Ayşe biraz daha kendine gelince odasına çıkıp yatağına uzandı. Düşündü, düşündü, düşündü.... Kalbiyle düşündü, aklıyla düşündü... Hiçbir şeyi yerine oturtamadı. Sonunda anladı: Kaçışı yoktu. Ali'yle bir sonu yoktu. Bu aşk nihayetinde ikisini de yakıp kül edecekti. O buna çoktan hazırdı. Ya Ali? Onu yakmaya değer miydi? Ali ailesini de düşünmek zorundaydı, sırtında başka yükleri de vardı onun. Bu aşk ona yeni bir yük olmuştu sadece. "Oysa ben öyle miyim?" dedi kendi kendine. " Ben hep yalnızdım. Bu aşkı kendime yoldaş ettim. Ben Ali'nin aşkıyla yandım, yoluma Ali'nin kendisinin çıkacağını hiç düşünmedim ki. Şimdi birkaç ay öncesine döneceğim sadece. Onu o olmadan seveceğim. Ama daha önce onun gülüşünü, nefesinin kokusunu, sıcaklığını tatmamıştım ki. Bu özleme katlanabilir miyim? Katlanacaksın Ayşe. Hepsi senin yüzünden oldu zaten. Bu işleri onun başına sen açtın. Şimdi sen halledeceksin."

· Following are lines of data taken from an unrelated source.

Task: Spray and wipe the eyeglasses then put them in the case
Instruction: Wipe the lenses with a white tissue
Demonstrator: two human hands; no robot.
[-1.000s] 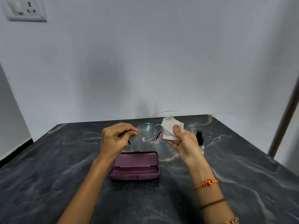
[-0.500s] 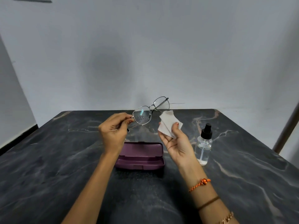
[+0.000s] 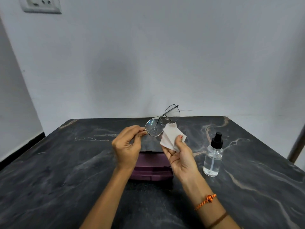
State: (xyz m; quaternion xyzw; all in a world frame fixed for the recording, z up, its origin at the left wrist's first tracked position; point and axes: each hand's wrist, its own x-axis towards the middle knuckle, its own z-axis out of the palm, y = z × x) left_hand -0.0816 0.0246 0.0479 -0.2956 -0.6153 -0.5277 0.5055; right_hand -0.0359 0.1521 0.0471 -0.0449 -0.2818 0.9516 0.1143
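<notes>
left hand (image 3: 127, 146) – pinches eyeglasses (image 3: 162, 120) | right hand (image 3: 179, 156) – holds cloth (image 3: 171, 138)

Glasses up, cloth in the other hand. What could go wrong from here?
1. The left hand pinches the eyeglasses only at one end of the frame; pressing the cloth on the lens could twist or slip them.
2. Droplets still sit on the nearer lens; a partial wipe may smear.
3. The spray bottle stands upright beside the right hand; a wide wrist sweep might tip it.

two hands (image 3: 127, 146), one pair of eyeglasses (image 3: 162, 121), one white cloth (image 3: 171, 138), one spray bottle (image 3: 212, 156), one purple case (image 3: 151, 169), perhaps three wrist bands (image 3: 206, 200), one wall socket (image 3: 41, 4)
</notes>
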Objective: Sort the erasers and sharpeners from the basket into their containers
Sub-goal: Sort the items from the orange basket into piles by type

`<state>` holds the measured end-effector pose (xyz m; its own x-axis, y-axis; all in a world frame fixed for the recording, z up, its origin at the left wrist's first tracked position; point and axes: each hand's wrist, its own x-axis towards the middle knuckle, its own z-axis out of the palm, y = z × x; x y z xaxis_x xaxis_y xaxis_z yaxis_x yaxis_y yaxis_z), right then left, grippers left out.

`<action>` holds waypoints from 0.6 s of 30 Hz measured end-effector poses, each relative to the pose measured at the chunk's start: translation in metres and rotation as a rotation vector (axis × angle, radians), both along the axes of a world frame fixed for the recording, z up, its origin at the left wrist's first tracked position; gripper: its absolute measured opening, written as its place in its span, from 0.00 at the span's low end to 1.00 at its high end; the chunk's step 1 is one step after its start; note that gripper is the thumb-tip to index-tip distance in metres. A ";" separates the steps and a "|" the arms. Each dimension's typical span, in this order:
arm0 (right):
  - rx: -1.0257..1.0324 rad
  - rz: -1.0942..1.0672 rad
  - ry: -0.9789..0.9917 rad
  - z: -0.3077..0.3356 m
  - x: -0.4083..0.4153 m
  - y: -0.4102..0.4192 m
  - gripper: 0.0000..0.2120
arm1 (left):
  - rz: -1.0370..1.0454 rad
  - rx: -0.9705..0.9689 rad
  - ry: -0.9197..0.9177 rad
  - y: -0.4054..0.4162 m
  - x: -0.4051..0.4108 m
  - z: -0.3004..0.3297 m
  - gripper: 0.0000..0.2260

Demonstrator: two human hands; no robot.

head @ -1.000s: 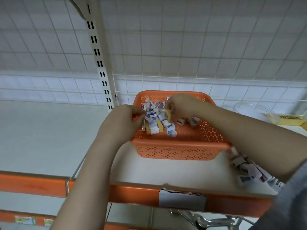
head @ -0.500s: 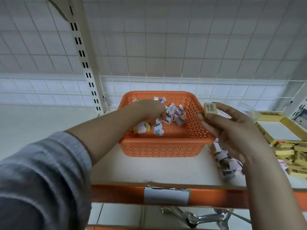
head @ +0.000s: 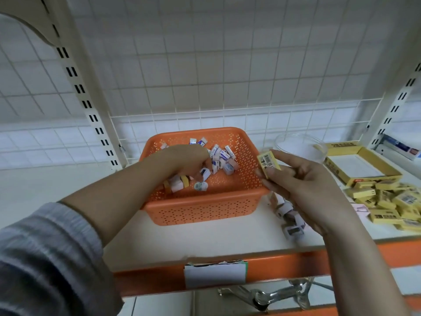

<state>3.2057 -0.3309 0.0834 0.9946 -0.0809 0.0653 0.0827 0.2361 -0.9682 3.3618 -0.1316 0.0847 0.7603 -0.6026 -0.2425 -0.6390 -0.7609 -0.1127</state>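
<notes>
Held apart, the right hand (head: 303, 185) pinches a yellow eraser (head: 268, 162) beside the orange basket (head: 205, 208), while small boxes (head: 222, 159) inside are fingered by the curled left hand (head: 182, 163)

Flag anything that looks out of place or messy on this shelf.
Two loose heaps sit on the bare shelf rather than in containers: yellow boxed items piled beside the open yellow box, which looks empty, and white-wrapped pieces under the right hand. The clear tub also looks empty.
</notes>
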 end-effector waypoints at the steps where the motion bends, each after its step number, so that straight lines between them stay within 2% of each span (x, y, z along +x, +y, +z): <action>1: -0.045 -0.012 -0.014 -0.001 -0.001 -0.001 0.13 | 0.014 -0.062 -0.012 0.001 -0.004 0.006 0.18; 5: -0.203 -0.098 -0.037 -0.004 -0.002 -0.002 0.10 | 0.044 -0.364 -0.113 0.003 -0.031 0.030 0.17; 11: -0.253 -0.305 -0.043 -0.012 -0.007 -0.010 0.07 | 0.124 -0.846 -0.131 -0.006 -0.063 0.028 0.18; 18: -0.301 -0.523 -0.046 -0.023 -0.029 -0.060 0.05 | 0.093 -1.055 -0.193 -0.051 -0.086 0.020 0.18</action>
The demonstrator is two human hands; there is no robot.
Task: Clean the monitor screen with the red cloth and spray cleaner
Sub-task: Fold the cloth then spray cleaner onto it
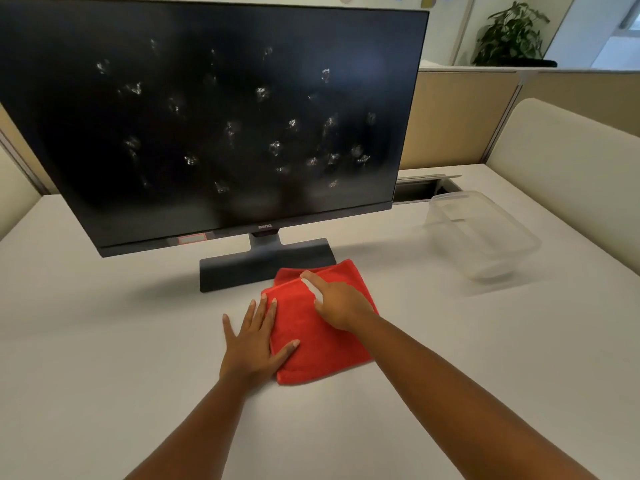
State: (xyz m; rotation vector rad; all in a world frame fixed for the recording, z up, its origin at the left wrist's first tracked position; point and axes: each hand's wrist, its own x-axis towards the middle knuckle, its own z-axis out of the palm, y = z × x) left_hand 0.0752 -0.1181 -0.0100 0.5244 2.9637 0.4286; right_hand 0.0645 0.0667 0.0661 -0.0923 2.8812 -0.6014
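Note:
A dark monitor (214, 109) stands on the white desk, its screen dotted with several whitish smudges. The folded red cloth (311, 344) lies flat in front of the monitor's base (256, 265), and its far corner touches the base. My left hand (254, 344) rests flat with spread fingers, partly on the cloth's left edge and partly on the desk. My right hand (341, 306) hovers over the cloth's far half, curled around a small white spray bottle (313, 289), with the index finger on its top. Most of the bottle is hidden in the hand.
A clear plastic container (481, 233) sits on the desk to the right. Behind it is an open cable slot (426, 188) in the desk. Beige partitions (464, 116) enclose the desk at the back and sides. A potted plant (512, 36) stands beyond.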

Kendi kendine konuşuyor, kızıyor, üzülüyordu. Gözyaşlarını sildikçe yeniden akıyorlardı. Ali'yi en derinine gömüp Koray'ı sevmeye çalışacaktı. Ahh... Başkasını sevmek, başkasına sarılmak, öpmek... Bu nasıl mümkün olacaktı? Onun kalbi Ali'nin kalbine bağlanmıştı. Başka bir kalbin atışlarına izin mi verecekti? İzin verebilmesi mümkün müydü? Yapmak zorundaydı! Yataktan doğrulup oturdu.

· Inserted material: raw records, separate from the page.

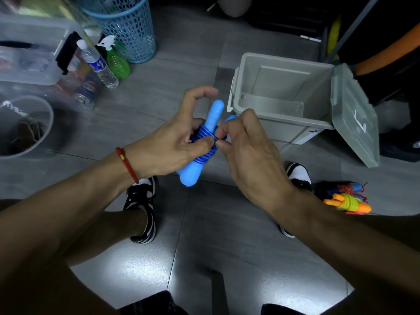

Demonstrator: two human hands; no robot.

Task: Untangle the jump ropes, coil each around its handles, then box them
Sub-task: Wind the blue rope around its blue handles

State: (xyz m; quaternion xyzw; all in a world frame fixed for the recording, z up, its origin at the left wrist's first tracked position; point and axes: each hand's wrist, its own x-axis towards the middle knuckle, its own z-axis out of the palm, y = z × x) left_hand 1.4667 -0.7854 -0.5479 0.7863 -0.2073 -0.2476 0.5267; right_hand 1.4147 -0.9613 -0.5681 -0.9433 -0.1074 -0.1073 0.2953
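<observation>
A blue jump rope point(205, 142) is held over the grey floor in front of me, its dark blue cord coiled around two light blue handles. My left hand point(175, 142) grips the bundle from the left, thumb pressed on the coils. My right hand point(245, 146) pinches the cord's end at the coils with thumb and forefinger. A grey box point(281, 123) stands open just behind my right hand, its lid hanging to the right, with nothing visible inside. On the floor at the right lies an orange-handled rope point(347, 204) wound with yellow cord, beside another coiled rope with red cord point(345, 189).
A blue mesh basket point(127, 30), a water bottle point(100, 64) and a green spray bottle point(117, 59) stand at the back left by clear storage bins point(29, 53). A round clear tub point(25, 126) sits at the left. My two shoes rest below my hands.
</observation>
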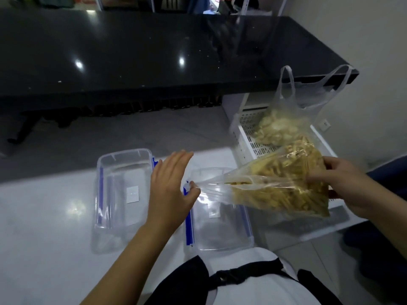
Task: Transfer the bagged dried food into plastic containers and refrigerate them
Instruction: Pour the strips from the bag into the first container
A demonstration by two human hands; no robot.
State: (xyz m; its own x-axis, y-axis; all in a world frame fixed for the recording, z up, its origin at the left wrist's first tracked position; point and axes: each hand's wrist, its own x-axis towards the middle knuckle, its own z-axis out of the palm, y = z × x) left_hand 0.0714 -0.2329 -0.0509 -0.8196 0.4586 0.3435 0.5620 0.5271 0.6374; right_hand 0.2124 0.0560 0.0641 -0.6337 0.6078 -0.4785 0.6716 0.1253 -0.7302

"Ali ne olacak peki? Gidiyorum, bırak beni deyince bırakır mı? Mümkün değil. Hele onun için yaptığımı bilse asla izin vermez. O halde ona her şeyi anlatmamalıyım. Koray'ın çözümünden bahsetmemeliyim asla. Hatta ayrıldığımız anı bile bilmemeli. Yoksa Ali beni bırakmaz ve ben de gidemem ondan..."
Koray'ın teklifini kabul etmek zorundaydı. Onu sevmeye ve mutlu etmeye çalışacaktı. Buna mecburdu. Artık Ali'ye veda etmeli ve buna kendini alıştırmalıydı. Yoksa her şey için geç olabilirdi. Babası her an bir hamle yapabilirdi.

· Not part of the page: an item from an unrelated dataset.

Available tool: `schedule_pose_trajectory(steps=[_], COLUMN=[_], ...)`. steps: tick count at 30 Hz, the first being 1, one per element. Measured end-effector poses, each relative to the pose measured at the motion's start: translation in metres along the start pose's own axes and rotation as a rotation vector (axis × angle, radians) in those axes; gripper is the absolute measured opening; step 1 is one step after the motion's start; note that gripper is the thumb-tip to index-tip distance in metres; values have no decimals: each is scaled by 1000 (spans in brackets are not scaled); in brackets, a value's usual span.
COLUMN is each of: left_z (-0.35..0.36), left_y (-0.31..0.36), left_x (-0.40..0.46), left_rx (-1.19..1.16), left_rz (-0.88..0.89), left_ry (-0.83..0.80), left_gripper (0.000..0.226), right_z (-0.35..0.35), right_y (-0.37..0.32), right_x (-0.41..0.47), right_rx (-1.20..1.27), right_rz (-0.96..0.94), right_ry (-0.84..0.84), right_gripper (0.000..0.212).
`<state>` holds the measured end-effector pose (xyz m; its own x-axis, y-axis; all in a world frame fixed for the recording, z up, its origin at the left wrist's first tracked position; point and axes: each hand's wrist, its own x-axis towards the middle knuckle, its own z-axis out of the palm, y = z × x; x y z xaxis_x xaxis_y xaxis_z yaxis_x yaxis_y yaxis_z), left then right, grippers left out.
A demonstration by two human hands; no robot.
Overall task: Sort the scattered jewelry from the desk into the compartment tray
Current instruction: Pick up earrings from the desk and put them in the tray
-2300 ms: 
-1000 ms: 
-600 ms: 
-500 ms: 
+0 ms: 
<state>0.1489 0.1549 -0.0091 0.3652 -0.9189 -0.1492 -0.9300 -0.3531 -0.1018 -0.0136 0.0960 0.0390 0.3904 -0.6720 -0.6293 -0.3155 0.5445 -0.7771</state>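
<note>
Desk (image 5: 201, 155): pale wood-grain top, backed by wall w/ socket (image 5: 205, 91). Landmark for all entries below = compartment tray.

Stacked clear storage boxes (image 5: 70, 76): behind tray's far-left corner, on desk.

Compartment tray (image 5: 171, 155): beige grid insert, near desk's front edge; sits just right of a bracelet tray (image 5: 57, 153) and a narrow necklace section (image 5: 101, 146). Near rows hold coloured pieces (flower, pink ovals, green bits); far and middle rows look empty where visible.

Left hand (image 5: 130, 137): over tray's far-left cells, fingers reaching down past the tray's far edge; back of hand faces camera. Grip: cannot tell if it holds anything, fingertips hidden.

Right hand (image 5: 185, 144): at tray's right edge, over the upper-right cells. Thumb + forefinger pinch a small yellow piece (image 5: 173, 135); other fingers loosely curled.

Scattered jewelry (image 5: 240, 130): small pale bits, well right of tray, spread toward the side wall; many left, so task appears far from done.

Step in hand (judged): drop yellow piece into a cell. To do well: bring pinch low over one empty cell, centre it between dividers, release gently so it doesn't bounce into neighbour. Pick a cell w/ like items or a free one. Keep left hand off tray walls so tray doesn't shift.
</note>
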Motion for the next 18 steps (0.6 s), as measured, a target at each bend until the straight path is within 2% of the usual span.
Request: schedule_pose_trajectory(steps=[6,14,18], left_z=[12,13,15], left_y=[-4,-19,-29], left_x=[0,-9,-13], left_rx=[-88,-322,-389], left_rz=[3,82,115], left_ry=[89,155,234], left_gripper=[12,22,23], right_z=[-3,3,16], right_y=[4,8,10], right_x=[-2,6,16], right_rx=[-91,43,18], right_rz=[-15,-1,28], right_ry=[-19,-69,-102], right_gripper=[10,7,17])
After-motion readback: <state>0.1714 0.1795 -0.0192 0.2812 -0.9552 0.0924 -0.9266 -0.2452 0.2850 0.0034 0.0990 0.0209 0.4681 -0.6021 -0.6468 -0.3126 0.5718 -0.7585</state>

"Veda... Veda etmeliyim. Ama nasıl? Nasıl hoşça kal Ali diyeceğim?"
Hıçkırıklara boğuldu. Yatağa yüzüstü atıp kendini içini boşaltırcasına ağladı...
***
Ayşe hıçkırıklarla ağlarken sanki her şey kafasında berraklaştı. Gözyaşları dökülürken kafasındaki sis dağılmıştı. Kalktı Yasemin'e mesaj attı; acilen gelmesi gerektiğini yazdı. Soğuk suyla duş aldı. Saçlarını kurutup maşayla saçlarının dalgalarını belirginleştirdi. Dolaptan üst kısmı vücudunu kalıp gibi saran belden aşağısı ise dökümlü inen kalın askılı siyah bir elbise seçti. Aynanın karşısına geçip makyaj yapmaya başladı. Siyah elbisesine uygun buğulu bir makyaj yaptı. Her zaman böyle makyaj yapmazdı. Rujunu sürdü, küpelerini taktı. Az buldu; ince bir kolye de taktı. İçinde en rahat ettiği topuklu ayakkabılardan birini seçip giydi. Dolaptan orta büyüklükte kalıplı siyah bir çanta seçti. İçine birkaç parça kıyafet ve eşya attı. Kapının çaldığını duydu. Çantayı kaldırıp kontrol etti, doluluğu dışardan belli olmuyordu. Parfümünü sıktıktan sonra onu da çantaya attı. Telefonunu bir eline, çantayı da diğer eline alıp çıktı odadan.
"Ayşe?" dedi Yasemin şaşkınlıkla.
"Yasemin hoş geldin."
"Noluyor kuzum? Bu ne güzellik? Nereye gidiyoruz? Söyleseydin ben de süslenirdim, aşk olsun! Acil falan yazınca olduğum gibi çıktım resmen."
"Dur, dur Yasemin. Öyle değil. Ben Aliyle buluşacağım. O yüzden yardımına ihtiyacım var."
"Ayşe kaç gündür babanı ikna edemiyoruz bende kalmana. Yine aynı şeyi söyleyecek: Yasemin bize gelsin!"
"Öyle de değil. Bir dur da anlatayım artık. Biz şimdi alışverişe çıkacağız ve sen korumayla şoförü atlatmama yardım edeceksin. Lütfen Yasemin!"
"Ayşe bunu en son yaptığında baban seni Fransa'ya geri yolluyordu az daha. Bu sefer kesin yollar."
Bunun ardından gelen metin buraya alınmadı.